• _ASSIGNMENT_: Filter the listing below down to the lines holding the word "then", and copy those lines.

• _DATA UNDER STUDY_:
★ ★ ★ ★ ★

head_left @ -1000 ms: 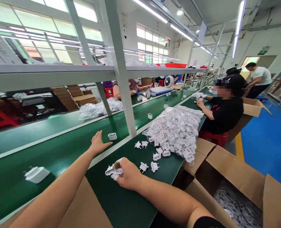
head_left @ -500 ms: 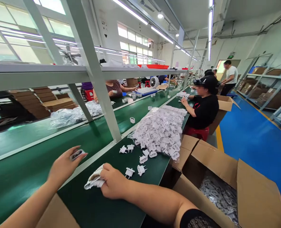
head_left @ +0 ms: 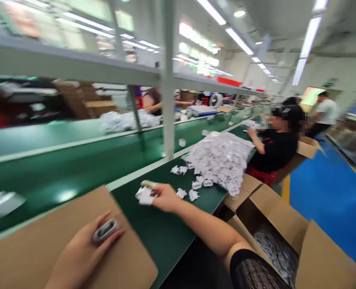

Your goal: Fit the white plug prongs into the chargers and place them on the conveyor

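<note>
Left hand [head_left: 81, 251] grip pinching small housing [head_left: 105, 230] over cardboard [head_left: 45, 241]; right hand [head_left: 166, 196] clasping white plug parts [head_left: 144, 196], ready to hand.

A clear bag of white parts [head_left: 221, 157] lay on the green bench [head_left: 162, 237], with an open cardboard box [head_left: 289, 237] just right of the bench and a seated person in black [head_left: 279, 140] beyond the bag.
</note>
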Motion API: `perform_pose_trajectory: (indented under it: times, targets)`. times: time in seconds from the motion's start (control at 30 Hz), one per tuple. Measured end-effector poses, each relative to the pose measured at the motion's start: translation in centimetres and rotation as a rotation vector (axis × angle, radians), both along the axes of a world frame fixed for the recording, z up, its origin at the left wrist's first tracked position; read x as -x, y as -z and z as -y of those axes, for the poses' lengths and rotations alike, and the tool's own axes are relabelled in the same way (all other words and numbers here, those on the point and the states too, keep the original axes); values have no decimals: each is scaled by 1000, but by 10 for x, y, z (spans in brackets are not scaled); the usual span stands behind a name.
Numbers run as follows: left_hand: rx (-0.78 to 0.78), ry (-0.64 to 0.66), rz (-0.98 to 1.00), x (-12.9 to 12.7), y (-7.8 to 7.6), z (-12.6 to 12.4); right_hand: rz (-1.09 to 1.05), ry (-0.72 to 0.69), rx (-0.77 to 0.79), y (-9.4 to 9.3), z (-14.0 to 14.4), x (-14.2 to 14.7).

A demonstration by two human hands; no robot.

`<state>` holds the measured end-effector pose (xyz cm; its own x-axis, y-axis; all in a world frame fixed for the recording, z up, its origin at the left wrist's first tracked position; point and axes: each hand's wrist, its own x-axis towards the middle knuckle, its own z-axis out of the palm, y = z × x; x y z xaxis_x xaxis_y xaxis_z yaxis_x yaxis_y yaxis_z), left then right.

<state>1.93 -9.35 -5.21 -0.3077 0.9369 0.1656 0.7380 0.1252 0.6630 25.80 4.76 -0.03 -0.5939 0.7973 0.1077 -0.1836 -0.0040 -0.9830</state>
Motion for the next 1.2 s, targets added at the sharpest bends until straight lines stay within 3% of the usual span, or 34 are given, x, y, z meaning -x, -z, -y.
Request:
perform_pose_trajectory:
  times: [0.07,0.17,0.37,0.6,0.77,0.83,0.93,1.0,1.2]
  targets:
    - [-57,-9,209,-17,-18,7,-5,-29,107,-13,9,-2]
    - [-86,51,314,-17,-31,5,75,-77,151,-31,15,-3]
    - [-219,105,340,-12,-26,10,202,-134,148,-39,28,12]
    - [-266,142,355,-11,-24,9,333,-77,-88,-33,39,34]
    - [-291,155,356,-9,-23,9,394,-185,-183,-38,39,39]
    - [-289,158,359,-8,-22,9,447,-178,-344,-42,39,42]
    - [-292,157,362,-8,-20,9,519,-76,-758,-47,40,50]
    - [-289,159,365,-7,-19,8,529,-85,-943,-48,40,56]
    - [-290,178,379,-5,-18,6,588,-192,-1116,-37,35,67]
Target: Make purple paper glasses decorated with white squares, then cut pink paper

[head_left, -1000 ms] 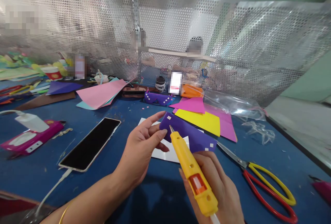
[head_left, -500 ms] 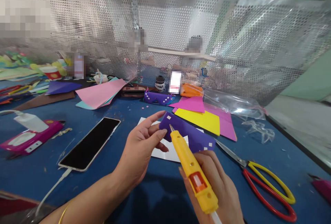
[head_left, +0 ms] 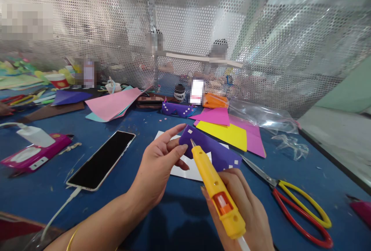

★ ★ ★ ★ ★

• _SOLUTION_:
`<state>` holds the measured end-effector pose (xyz cm; its own x-axis, y-axis; all in a world frame fixed for the recording, z up, its origin at the left wrist's first tracked position; point and axes: each hand's wrist, its own x-axis towards the middle knuckle, its own z-axis out of the palm, y = z × x; x y z xaxis_x xaxis_y xaxis_z yaxis_x yaxis_y yaxis_z), left then right.
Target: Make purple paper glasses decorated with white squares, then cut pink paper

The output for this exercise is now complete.